- DATASET EXTRACT:
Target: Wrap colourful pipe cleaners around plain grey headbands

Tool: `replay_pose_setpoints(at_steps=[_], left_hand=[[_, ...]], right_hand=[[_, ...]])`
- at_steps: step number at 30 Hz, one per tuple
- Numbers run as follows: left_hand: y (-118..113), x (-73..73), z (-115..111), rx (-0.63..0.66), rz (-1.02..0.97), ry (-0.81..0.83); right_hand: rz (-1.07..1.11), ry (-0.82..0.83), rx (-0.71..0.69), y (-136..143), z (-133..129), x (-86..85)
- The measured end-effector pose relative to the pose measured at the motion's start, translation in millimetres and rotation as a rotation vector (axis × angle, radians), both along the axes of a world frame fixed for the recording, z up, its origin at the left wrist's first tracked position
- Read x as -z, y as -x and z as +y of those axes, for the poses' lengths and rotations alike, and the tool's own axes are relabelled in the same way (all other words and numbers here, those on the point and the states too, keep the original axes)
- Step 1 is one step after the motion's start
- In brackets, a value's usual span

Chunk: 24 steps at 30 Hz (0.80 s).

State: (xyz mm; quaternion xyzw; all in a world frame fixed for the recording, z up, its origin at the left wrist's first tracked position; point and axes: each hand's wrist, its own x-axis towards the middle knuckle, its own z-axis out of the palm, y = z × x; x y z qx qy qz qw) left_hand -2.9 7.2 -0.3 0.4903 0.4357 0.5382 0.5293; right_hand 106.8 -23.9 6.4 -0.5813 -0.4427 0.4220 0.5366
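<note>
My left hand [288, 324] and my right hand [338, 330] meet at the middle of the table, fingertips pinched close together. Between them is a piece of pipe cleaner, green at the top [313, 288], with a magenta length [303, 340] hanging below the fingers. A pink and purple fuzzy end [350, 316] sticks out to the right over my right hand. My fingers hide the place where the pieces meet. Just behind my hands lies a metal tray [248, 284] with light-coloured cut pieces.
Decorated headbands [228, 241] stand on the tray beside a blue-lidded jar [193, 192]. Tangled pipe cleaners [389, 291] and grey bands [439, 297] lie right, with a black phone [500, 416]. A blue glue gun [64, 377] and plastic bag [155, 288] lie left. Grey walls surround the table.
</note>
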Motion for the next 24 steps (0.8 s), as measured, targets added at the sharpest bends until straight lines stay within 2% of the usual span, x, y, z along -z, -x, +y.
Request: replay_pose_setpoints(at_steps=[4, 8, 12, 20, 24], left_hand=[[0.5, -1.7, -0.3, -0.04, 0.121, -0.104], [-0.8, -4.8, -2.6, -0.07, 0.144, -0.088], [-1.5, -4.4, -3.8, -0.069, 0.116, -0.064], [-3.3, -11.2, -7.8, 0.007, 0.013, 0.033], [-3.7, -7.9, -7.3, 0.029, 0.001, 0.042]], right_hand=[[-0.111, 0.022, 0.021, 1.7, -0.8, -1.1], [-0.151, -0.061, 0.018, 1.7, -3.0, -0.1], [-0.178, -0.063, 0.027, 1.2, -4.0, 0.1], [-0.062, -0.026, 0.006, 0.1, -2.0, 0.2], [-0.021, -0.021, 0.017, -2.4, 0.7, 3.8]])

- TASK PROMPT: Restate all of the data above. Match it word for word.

- RESPONSE:
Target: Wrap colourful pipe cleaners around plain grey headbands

Tool: `replay_pose_setpoints(at_steps=[_], left_hand=[[_, ...]], right_hand=[[_, ...]])`
- at_steps: step number at 30 Hz, one per tuple
- Numbers run as follows: left_hand: y (-118..113), x (-73..73), z (-115..111), rx (-0.63..0.66), rz (-1.02..0.97), ry (-0.81..0.83); right_hand: rz (-1.07..1.11), ry (-0.82..0.83), rx (-0.71..0.69), y (-136..143), z (-133..129), x (-86..85)
- The measured end-effector pose relative to the pose measured at the motion's start, translation in millimetres and rotation as a rotation vector (axis × angle, radians), both along the axes of a world frame fixed for the recording, z up, its origin at the left wrist's first tracked position
- Read x as -z, y as -x and z as +y of those axes, for the poses' lengths and rotations alike, and the tool's own axes are relabelled in the same way (all other words and numbers here, those on the point and the states too, keep the original axes)
- Step 1 is one step after the motion's start
- In brackets, a value's usual span

Chunk: 24 steps at 30 Hz (0.80 s).

State: (xyz mm; quaternion xyzw; all in a world frame fixed for the recording, z up, its origin at the left wrist's first tracked position; point and axes: each hand's wrist, its own x-axis towards the middle knuckle, its own z-axis out of the palm, y = z × x; x y z qx qy qz qw) left_hand -2.9 7.2 -0.3 0.4903 0.4357 0.5382 0.5293; right_hand 106.8 -23.9 6.4 -0.5813 -0.4427 0.4220 0.5366
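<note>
My left hand [288, 324] and my right hand [338, 330] meet at the middle of the table, fingertips pinched close together. Between them is a piece of pipe cleaner, green at the top [313, 288], with a magenta length [303, 340] hanging below the fingers. A pink and purple fuzzy end [350, 316] sticks out to the right over my right hand. My fingers hide the place where the pieces meet. Just behind my hands lies a metal tray [248, 284] with light-coloured cut pieces.
Decorated headbands [228, 241] stand on the tray beside a blue-lidded jar [193, 192]. Tangled pipe cleaners [389, 291] and grey bands [439, 297] lie right, with a black phone [500, 416]. A blue glue gun [64, 377] and plastic bag [155, 288] lie left. Grey walls surround the table.
</note>
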Motion for the next 24 steps (0.8 s), as measured, targets added at the sharpest bends until straight lines stay within 2% of the usual span, x, y, z along -z, -x, +y.
Request: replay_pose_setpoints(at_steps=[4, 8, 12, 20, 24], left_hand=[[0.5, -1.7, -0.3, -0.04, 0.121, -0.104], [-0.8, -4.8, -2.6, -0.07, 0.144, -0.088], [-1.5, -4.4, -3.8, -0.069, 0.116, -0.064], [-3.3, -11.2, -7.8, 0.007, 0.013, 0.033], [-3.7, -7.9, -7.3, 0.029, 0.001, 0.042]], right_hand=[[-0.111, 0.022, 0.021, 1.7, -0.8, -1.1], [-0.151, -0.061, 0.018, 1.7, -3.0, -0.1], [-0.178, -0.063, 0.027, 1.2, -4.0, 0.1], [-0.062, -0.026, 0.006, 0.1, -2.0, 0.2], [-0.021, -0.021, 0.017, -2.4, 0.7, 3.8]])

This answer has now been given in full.